NEWS

Tren Great Resignation Cetak Rekor Baru

4,4 juta pekerja AS mengundurkan diri pada September 2021.

Tren Great Resignation Cetak Rekor BaruPiqsels

by Tanayastri Dini Isna KH

15 November 2021

Follow Fortune Indonesia untuk mendapatkan informasi terkini. Klik untuk follow WhatsApp Channel & Google News

Jakarta, FORTUNE - Tren mengundurkan diri besar-besaran (The Great Resignation) di Amerika Serikat (AS) tak juga membaik. Jumlah karyawan yang berhenti bekerja pada September 2021 justru mencatatkan rekor baru.

Mengutip Fortune, Senin (15/11), Departemen Tenaga Kerja AS melaporkan 4,4 juta orang mengundurkan diri dari pekerjaannya pada periode tersebut, naik 3 persen ketimbang Agustus dan mencetak rekor tertinggi tahun ini.

Berdasarkan statistik lembaga itu, masifnya pengunduran diri di kalangan pekerja telah dimulai sejak penghujung 2020 dan terus berlangsung hingga 2021.

Dari kenaikan jumlah pengunduran diri dimaksud, sektor mana yang paling banyak kehilangan tenaga kerja? Ulasan dalam artikel ini akan menjawab pertanyaan tersebut.

Industri Ritel dan Makanan Paling Banyak Berkorban

Tingkat kehilangan tertinggi dalam sektor tenaga kerja berlaku pada industri ritel dan layanan makanan. Pada September saja, sektor layanan makanan kehilangan 863.000 pekerja (6,6 persen), dan 685.000 orang (4,4 persen) mengundurkan diri dari pekerjaannya di sektor ritel.

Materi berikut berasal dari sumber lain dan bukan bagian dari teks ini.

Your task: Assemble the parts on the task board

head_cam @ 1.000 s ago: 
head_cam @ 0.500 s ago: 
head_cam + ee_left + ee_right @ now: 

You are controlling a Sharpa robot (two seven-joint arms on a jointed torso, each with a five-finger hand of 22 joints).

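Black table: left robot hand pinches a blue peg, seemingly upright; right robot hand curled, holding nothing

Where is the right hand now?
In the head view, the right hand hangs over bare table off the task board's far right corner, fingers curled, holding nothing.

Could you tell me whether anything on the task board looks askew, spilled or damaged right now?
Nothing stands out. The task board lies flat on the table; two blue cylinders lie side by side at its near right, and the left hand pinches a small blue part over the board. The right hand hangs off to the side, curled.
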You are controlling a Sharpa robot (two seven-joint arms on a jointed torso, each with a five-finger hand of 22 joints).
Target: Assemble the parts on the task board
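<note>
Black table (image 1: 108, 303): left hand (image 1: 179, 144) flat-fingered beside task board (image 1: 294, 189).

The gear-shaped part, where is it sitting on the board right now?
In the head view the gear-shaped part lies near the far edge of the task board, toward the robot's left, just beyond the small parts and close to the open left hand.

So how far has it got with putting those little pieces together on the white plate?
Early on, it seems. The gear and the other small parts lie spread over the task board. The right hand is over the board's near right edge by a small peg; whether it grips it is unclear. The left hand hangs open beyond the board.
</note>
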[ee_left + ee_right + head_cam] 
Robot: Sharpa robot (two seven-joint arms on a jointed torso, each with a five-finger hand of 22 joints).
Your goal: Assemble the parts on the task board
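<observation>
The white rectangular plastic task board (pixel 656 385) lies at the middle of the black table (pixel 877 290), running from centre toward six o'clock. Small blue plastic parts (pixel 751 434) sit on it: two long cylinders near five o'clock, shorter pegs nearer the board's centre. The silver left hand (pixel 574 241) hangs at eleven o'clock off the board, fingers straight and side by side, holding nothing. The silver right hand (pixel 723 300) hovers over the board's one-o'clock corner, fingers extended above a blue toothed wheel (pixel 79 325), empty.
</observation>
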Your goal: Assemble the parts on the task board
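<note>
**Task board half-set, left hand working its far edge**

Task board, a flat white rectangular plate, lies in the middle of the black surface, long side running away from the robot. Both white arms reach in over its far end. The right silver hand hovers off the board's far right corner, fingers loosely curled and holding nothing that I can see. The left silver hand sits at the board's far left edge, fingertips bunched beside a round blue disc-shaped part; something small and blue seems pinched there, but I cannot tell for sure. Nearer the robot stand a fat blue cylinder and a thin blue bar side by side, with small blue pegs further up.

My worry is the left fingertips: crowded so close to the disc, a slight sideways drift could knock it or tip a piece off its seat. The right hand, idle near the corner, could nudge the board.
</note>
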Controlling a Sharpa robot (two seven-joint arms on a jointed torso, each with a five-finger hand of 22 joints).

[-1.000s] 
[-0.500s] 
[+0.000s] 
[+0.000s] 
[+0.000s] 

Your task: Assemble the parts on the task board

Di sisi lain, ada 987.000 orang hengkang dari industri perhotelan; 984.000 meninggalkan industri perdagangan, transportasi, dan utilitas; serta 589.000 berhenti dari industri perawatan kesehatan.

Lowongan Bertebaran, Pengangguran Masih Jutaan

Sampai akhir September 2021, terdapat 10,4 juta lowongan pekerjaan bagi penduduk AS. Namun, menurut Biro Statistik Tenaga Kerja AS, masih ada 7,4 juta pengangguran pada Oktober 2021.

Akan tetapi, dampak The Great Resignation terhadap tingginya ketersediaan lapangan kerja tidak sebesar efek berubahnya prioritas para pekerja selama pandemi.

“Ini terjadi karena faktor penawaran tenaga kerja ketimbang sisi permintaan tenaga kerja,” ujar ekonom dan profesor di Sekolah Pemerintahan Jonh F. Kennedy di Universitas Harvard, Jason Furman, kepada Fortune.com.